### How to complete this task
Copy out the lines of the material that include the string "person".

### Input
>>>
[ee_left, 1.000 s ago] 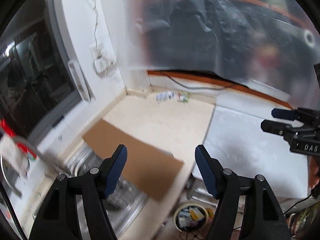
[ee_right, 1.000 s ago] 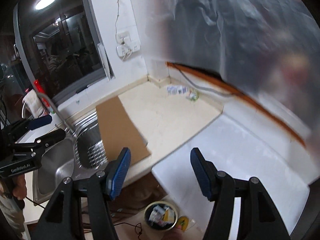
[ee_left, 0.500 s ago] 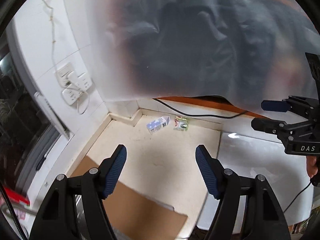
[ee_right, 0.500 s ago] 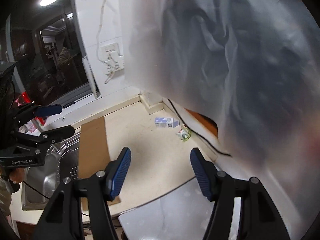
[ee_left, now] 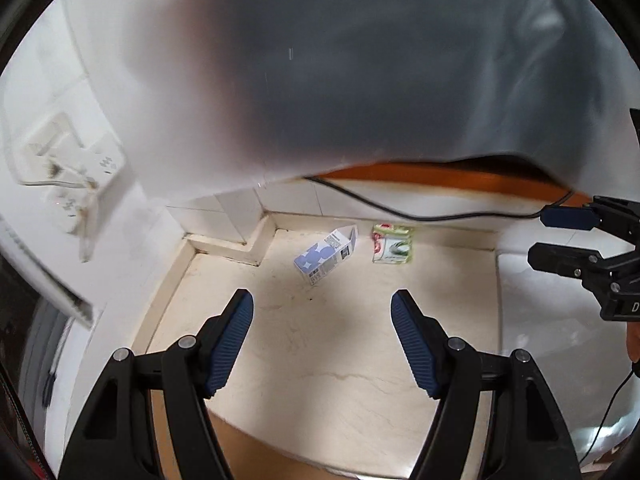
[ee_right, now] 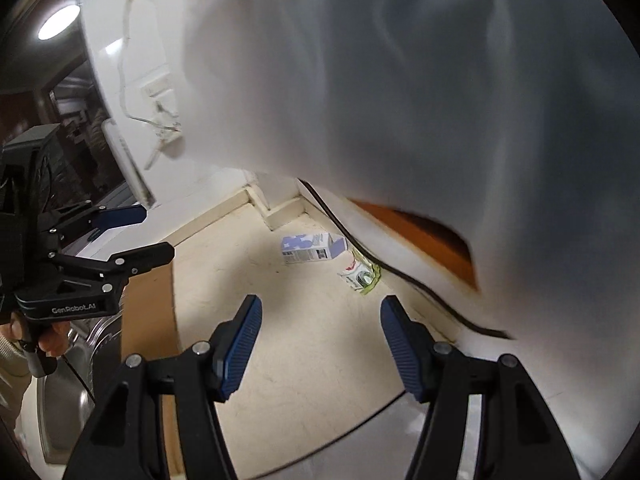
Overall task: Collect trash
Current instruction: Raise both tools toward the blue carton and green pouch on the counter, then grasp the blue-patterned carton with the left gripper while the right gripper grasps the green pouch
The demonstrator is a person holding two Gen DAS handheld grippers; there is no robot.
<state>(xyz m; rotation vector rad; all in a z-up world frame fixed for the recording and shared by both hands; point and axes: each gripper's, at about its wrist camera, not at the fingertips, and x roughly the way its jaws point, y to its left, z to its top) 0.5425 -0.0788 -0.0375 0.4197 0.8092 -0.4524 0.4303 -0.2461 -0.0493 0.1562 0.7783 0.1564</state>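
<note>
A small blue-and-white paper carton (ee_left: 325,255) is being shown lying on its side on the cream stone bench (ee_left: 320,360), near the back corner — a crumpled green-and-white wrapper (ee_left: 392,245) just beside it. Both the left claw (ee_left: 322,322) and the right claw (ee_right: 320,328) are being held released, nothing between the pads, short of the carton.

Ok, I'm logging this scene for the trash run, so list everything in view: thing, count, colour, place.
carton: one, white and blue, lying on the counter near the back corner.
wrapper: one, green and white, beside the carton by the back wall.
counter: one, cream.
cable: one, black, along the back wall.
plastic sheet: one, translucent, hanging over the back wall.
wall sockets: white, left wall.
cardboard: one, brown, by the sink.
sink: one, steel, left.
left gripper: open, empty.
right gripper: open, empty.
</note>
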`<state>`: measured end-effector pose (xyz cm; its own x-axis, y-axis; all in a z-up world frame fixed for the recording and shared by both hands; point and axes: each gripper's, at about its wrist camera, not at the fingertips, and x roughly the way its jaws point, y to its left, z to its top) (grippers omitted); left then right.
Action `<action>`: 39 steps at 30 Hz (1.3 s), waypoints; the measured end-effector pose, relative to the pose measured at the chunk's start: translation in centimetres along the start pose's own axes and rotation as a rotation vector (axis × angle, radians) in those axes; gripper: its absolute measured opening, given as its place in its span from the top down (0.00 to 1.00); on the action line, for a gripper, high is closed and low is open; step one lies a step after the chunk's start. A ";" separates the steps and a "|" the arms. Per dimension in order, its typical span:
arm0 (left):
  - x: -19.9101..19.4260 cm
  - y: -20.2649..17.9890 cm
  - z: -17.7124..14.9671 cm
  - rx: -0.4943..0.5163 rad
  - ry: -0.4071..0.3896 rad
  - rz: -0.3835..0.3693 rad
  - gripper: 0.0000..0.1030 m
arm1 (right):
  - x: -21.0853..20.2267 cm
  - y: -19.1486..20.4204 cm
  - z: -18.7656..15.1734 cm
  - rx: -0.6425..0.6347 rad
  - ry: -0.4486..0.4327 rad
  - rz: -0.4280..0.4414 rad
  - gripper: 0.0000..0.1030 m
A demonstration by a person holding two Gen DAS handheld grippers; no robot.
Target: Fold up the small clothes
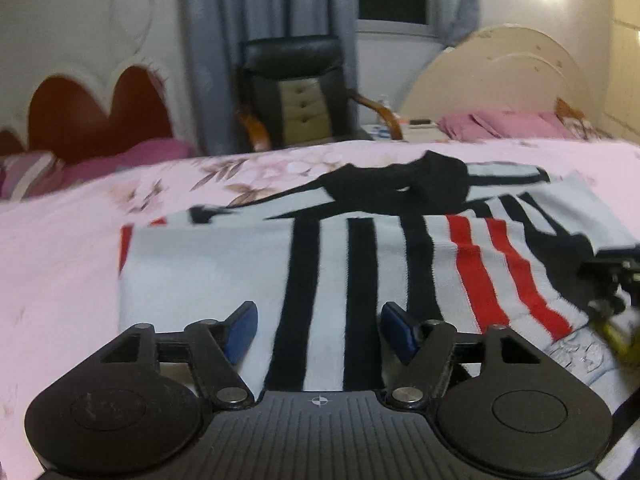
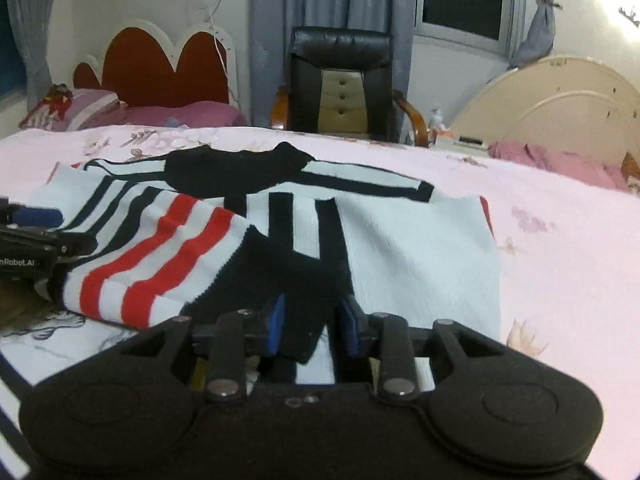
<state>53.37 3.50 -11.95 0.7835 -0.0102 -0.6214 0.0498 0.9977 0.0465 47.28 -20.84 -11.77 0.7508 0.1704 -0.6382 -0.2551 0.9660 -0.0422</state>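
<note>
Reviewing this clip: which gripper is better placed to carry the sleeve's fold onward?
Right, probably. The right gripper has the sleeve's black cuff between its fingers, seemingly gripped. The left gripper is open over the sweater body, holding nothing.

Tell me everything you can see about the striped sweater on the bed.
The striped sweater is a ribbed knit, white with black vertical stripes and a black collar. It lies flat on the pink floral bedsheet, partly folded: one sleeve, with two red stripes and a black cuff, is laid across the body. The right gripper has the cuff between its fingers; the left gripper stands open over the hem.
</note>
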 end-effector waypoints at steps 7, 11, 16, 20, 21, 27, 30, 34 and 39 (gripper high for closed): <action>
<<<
### Result of the task
The demonstrator is a person holding two Gen DAS handheld grippers; there is no robot.
A demonstration by a person holding two Gen DAS handheld grippers; no robot.

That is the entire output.